#### WHAT IS BEING ASKED
The first line of the entries below, the line containing "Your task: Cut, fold", and every line between them should be repeated exactly, and nothing else.

(Beginning of EXTRACTED ENTRIES)

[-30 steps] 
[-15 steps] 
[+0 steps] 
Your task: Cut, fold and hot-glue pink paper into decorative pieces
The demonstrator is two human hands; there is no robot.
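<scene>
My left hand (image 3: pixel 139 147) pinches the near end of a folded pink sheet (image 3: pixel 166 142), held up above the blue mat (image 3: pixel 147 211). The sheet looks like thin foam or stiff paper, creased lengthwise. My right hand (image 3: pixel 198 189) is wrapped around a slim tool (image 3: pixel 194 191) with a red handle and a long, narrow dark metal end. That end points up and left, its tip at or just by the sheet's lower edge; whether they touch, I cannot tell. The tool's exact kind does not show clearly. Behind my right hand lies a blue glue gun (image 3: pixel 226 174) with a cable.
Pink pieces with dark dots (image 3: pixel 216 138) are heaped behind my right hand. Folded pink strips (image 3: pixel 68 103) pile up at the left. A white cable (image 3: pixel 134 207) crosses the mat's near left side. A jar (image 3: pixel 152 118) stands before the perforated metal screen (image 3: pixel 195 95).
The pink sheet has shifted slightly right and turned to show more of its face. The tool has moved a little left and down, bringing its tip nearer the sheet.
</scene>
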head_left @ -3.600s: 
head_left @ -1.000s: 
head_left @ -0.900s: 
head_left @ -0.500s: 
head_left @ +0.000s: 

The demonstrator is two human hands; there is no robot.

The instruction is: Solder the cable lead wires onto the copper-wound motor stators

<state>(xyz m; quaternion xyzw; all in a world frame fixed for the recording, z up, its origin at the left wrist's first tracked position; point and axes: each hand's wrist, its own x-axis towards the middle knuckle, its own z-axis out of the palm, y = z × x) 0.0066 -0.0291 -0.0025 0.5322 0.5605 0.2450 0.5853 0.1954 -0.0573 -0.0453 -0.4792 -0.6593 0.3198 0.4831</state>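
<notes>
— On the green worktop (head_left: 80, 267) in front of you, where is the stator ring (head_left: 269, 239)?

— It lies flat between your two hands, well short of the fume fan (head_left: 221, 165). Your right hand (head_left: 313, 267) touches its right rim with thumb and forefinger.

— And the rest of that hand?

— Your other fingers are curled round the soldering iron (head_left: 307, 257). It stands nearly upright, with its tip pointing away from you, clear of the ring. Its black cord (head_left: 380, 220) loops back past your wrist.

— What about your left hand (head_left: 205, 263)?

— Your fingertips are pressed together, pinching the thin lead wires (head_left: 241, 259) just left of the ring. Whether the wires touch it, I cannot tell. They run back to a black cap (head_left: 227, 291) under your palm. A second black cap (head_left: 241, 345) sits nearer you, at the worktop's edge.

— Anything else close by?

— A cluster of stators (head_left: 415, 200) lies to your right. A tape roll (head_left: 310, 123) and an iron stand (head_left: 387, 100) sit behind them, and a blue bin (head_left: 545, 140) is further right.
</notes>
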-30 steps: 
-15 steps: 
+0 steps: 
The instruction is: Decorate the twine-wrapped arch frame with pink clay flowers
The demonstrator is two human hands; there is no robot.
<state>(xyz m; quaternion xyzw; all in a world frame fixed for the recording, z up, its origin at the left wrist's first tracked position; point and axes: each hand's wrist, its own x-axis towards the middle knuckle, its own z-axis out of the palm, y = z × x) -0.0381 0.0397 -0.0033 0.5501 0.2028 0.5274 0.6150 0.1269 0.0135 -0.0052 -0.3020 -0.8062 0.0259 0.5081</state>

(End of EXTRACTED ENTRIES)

#### RESPONSE TO THIS TASK
[-30 steps] 
[-15 steps] 
[+0 steps] 
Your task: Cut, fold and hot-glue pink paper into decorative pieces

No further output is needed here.